A princípio, vale ressaltar o progresso obtido na luta para assegurar a inclusão social do grupo feminino. Mário de Andrade, importante poeta brasileiro, diz: “o passado é lição para se meditar, não para se reproduzir”. Tal assertiva faz referência à cidade grega Esparta, onde a mulher não era classificada como cidadã e, consequentemente, era submetida ao patriarcalismo - sistema social no qual o sexo feminino era submissa ao homem. Por tudo isso, a Constituição de 1988 estabeleceu a cidadania da mulher, a qual passa a obter o direito à vida, à participação política e social e à liberdade.

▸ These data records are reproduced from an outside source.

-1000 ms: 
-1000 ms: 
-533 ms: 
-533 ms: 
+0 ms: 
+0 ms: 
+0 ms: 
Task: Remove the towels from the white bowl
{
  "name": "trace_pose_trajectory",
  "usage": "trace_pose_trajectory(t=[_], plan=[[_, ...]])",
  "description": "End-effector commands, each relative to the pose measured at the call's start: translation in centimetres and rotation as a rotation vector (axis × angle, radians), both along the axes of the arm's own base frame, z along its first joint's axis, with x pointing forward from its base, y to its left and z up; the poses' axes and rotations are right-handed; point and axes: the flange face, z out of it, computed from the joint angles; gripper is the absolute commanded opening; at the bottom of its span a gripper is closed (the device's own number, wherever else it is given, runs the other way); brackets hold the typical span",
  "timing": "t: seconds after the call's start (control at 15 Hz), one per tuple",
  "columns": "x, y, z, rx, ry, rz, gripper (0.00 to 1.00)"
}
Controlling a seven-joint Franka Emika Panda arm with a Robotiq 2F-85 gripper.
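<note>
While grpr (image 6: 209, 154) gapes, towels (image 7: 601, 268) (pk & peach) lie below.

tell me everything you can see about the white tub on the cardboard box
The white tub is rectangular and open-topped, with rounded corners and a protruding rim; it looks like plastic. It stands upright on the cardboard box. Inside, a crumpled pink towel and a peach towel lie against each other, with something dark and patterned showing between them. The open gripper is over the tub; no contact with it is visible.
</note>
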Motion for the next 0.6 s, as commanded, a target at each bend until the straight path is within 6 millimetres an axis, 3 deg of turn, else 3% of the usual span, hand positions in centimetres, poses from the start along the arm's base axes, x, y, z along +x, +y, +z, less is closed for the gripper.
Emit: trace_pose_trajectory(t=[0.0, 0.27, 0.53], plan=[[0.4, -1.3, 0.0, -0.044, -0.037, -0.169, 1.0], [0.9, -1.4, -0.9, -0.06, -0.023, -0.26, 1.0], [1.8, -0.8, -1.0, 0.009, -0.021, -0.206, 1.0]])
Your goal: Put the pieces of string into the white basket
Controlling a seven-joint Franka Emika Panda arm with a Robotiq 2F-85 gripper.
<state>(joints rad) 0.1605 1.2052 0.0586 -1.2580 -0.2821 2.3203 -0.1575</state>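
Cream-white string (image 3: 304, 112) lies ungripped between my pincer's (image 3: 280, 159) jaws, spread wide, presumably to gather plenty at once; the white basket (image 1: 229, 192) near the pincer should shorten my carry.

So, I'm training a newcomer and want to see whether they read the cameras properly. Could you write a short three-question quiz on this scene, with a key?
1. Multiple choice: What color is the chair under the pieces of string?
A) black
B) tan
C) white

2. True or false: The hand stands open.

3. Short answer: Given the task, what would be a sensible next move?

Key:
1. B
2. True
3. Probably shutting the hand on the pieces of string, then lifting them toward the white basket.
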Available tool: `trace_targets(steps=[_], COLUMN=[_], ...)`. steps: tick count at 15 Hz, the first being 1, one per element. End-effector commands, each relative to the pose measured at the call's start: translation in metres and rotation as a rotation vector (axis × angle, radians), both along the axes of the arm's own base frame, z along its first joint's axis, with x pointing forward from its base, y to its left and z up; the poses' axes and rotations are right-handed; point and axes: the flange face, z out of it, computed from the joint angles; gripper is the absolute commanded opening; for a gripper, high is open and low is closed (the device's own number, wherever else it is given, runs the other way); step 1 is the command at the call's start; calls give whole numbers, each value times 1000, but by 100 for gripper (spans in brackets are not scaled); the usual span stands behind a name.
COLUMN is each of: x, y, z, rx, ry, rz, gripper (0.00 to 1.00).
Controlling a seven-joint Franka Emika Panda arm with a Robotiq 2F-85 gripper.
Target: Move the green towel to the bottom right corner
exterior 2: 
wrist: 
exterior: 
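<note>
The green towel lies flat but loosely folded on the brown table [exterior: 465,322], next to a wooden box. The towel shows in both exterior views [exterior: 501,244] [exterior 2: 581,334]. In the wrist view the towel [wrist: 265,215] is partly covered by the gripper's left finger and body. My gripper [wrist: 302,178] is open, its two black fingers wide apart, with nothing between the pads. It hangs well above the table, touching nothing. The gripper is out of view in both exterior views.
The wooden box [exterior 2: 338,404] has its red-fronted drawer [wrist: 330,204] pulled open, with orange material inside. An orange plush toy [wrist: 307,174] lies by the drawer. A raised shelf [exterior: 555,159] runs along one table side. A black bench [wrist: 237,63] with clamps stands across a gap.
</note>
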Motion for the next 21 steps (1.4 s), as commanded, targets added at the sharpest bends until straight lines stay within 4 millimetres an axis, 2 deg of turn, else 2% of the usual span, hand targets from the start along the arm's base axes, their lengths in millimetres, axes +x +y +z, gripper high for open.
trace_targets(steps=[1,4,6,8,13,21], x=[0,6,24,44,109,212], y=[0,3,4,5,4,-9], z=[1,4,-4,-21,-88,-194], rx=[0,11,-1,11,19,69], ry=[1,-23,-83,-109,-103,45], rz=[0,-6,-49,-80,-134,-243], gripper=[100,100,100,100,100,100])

Ademais, é indispensável destacar os obstáculos enfrentados no combate à desigualdade de gênero. Nesse sentido, semelhante ao ocorrido no nordeste brasileiro em 2018, inúmeras mulheres possuem seus direitos limitados. Isso ocorre porque há pouco investimento pelo Ministério da Justiça em palestras, gincanas escolares e propagandas midiáticas capazes de destacar a importância da mulher e, por conseguinte, a igualdade de gênero; algo grave, tendo em vista que não discutir com a comunidade sobre a cidadania e os direitos femininos vai em desencontro com a Declaração Universal dos Direitos Humanos, cujo objetivo é garantir a proteção, a vida e a liberdade de todos os indivíduos.
Depreende-se, portanto, que ações a favor da igualdade de gênero devem ser imediatamente iniciadas. Para tanto, o Ministério da Justiça, órgão responsável por assegurar o acesso aos direitos, deve investir em propagandas educativos de estímulo ao respeito ao gênero sexual oposto, por intermédio de gincanas escolares, palestras entre profissionais da justiça e comunidade e propagandas midiáticas em horário integral, com o objetivo de diminuir o número de brasileiras mortas e aumentar a igualdade de gênero. Somado a isso, cabe à população discutir em seu núcleo familiar sobre a valorização da mulher na sociedade, com vistas a tornar a igualdade de gênero um tema passível de discussão e reflexão.